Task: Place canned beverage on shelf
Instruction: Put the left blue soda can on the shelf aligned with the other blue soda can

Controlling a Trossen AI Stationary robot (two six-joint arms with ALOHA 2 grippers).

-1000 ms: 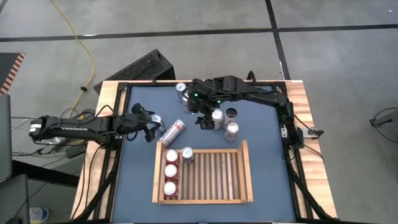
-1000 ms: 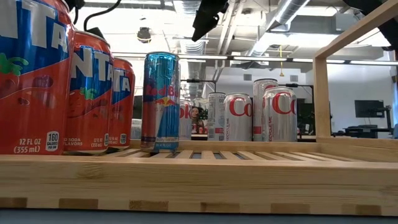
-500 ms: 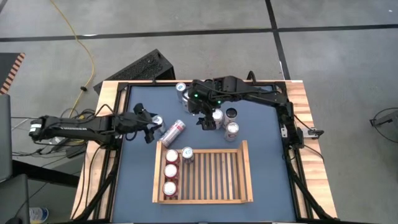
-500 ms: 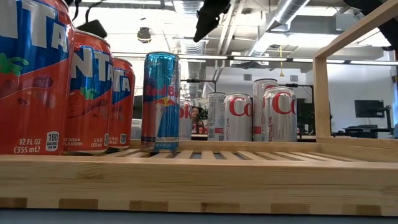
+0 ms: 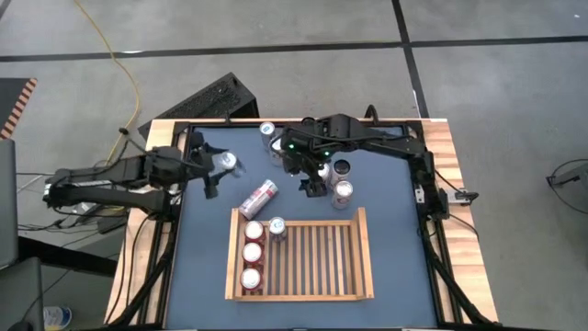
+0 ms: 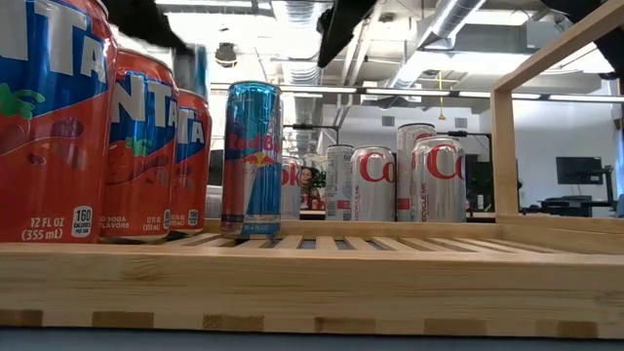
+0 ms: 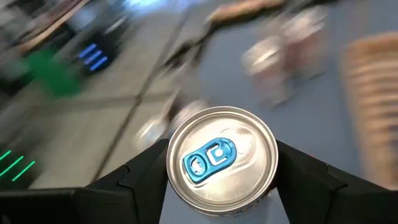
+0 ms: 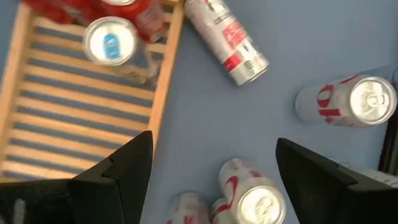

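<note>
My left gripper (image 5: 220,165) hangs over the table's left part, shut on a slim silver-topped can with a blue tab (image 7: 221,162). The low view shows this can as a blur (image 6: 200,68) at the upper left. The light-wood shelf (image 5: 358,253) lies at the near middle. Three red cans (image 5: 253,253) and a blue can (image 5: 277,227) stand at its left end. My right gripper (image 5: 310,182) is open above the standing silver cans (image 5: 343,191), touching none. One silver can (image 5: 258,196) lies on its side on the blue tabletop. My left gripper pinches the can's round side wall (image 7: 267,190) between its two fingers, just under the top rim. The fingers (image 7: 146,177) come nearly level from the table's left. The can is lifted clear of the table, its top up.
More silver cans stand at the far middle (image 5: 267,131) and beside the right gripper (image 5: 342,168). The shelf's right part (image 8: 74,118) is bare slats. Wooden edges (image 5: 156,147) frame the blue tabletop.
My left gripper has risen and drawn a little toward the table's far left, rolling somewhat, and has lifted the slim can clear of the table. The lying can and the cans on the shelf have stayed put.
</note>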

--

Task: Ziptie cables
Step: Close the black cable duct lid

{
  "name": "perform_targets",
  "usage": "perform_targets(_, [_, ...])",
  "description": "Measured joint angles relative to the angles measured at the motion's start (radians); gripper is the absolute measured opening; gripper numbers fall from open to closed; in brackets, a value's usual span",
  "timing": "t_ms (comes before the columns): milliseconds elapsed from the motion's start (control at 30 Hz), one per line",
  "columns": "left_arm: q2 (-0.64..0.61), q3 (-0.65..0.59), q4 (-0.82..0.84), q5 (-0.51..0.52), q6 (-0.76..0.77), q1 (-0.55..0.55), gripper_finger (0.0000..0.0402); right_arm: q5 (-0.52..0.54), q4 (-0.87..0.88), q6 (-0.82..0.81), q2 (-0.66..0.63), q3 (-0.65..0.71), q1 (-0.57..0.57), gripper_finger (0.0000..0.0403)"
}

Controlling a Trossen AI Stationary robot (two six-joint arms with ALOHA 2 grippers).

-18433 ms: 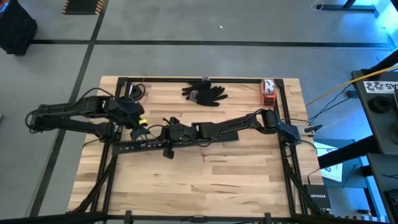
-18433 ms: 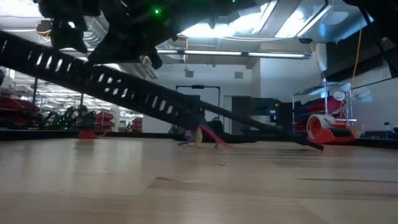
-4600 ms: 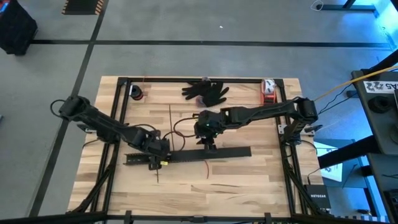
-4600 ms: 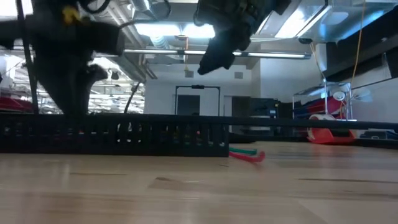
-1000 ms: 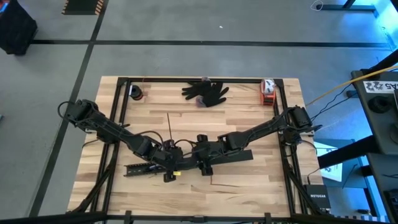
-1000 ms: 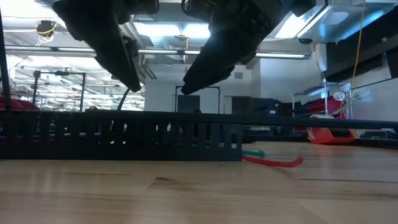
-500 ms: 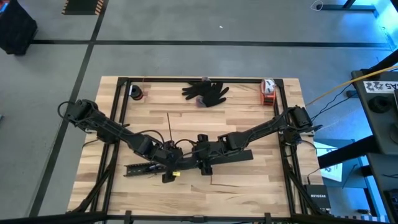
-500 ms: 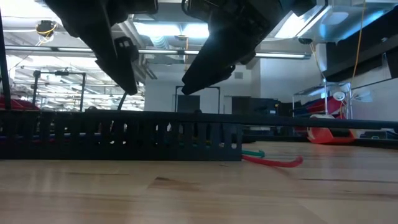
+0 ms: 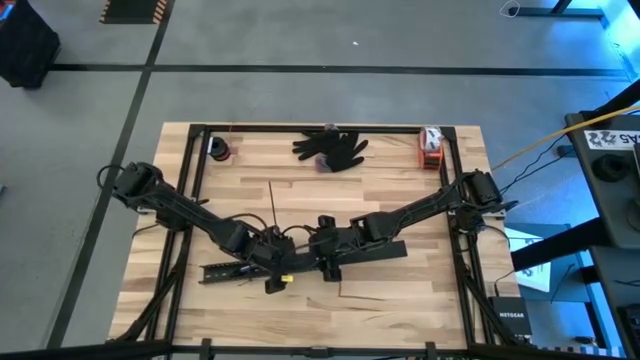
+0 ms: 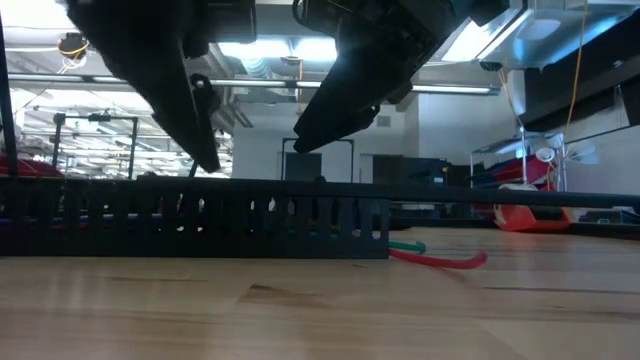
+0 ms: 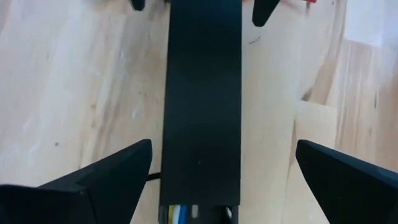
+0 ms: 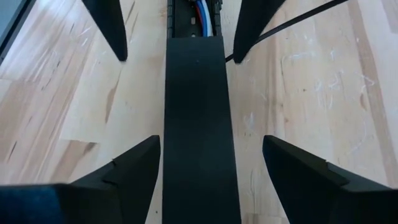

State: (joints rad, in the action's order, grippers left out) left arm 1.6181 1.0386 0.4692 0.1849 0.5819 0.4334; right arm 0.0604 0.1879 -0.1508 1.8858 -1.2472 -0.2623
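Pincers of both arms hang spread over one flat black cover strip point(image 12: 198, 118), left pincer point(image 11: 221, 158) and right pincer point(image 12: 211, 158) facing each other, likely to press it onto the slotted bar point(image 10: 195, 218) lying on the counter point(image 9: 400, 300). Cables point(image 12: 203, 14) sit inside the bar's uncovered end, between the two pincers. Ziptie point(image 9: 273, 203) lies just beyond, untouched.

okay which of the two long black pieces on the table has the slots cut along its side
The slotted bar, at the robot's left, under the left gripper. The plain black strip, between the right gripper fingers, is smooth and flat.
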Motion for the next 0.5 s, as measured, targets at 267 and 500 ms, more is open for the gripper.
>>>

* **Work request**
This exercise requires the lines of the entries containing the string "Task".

* **Exercise output**
Task: Place canned beverage on shelf
Task: Ziptie cables

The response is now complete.